In this worksheet, students will find and utilise the nth term for linear sequences in the format an + b, where a is the common difference and b is the zero term of the sequence.

'Find the Nth Term of a Linear Sequence' worksheet

Key stage:  KS 4

GCSE Subjects:   Maths

GCSE Boards:   AQA, Eduqas, Pearson Edexcel, OCR,

Curriculum topic:   Algebra

Curriculum subtopic:   Sequences

Difficulty level:  

Worksheet Overview

What is a linear sequence?

A linear sequence is a sequence that has a common difference.

This means the sequence increases or decreases by the same amount each time.

 

e.g. 4, 6, 8, 10, ... and 15, 11, 7, 3, ... are linear sequences but 1, 4, 9, 16, ... is not.

 

 

What is an nth term?

You may already be familiar with continuing a sequence by finding the difference - this is called a term-to-term rule.

An nth term is a position-to-term rule, which lets you find the value in the sequence if you know a term's position.

 

e.g. If we had an nth term for 4n - 5, we could find the 10th term by setting n = 10 and substituting this in to the nth term to get: (4 × 10) - 5 = 35

So the 10th term in this sequence would be 35.

 

 

What do linear nth terms look like?

All linear nth terms have the same structure an + b, where a and b are values to be found.

 

 

Let's look at these rules in action now in a real example. 

 

e.g. Find the nth term for this sequence: 5, 7, 9, 11, ...

 

Step 1: Find the value of a (the common difference).

We can see that this sequence increases by 2 each time.

This means our nth term will start with 2n.

 

Step 2: Find the value of b.

We can use a method here called 'the zero term'.

We need to ask ourselves: "What number would come before the first term?"

In this example, the number would be 3, as the terms are increasing by 2 each time.

So our nth term will be: 2n + 3

 

 

 

Let's try another to check we have this method locked down.

 

e.g. Find the nth term for this sequence: -1, 3, 7, 11, ...

 

Step 1: Find the value of a (the common difference). 

We can see that this sequence increases by 4 each time.

This means our nth term will start with 4n.

 

Step 2: Find the value of b.

"What number would come before the first term?"

In this example, the number would be -5, as the terms are increasing by 4 each time.

So our nth term will be: 4n - 5

 

 

 

Here's a final example which features a decreasing sequence. 

 

e.g. Find the nth term for this sequence: 7, 4, 1, -2, ...

 

Step 1: Find the value of a (the common difference). 

We can see that this sequence decreases by 3 each time.

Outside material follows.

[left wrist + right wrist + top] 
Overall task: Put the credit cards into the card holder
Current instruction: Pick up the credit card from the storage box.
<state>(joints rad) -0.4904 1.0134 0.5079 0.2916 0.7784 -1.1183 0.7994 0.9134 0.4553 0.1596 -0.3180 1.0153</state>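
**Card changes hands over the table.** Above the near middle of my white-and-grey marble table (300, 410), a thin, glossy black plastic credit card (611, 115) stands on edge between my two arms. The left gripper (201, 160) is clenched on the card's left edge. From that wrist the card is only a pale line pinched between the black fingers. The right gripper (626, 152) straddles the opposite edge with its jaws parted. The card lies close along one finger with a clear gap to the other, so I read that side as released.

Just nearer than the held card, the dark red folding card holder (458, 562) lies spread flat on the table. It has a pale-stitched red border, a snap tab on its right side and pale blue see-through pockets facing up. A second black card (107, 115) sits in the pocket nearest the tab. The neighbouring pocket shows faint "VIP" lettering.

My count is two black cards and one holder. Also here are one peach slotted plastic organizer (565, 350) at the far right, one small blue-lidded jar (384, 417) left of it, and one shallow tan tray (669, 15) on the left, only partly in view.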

This means our nth term will start with -3n.

 

Step 2: Find the value of b.

"What number would come before the first term?"

In this example, the number would be 10, as the terms are decreasing by 3 each time. 

So our nth term will be: -3n + 10

This could also be written as: 10 - 3n

 

 

 

In this activity, we will find the nth term for linear sequences in the format an + b, where a is the common difference and b is the zero term of the sequence.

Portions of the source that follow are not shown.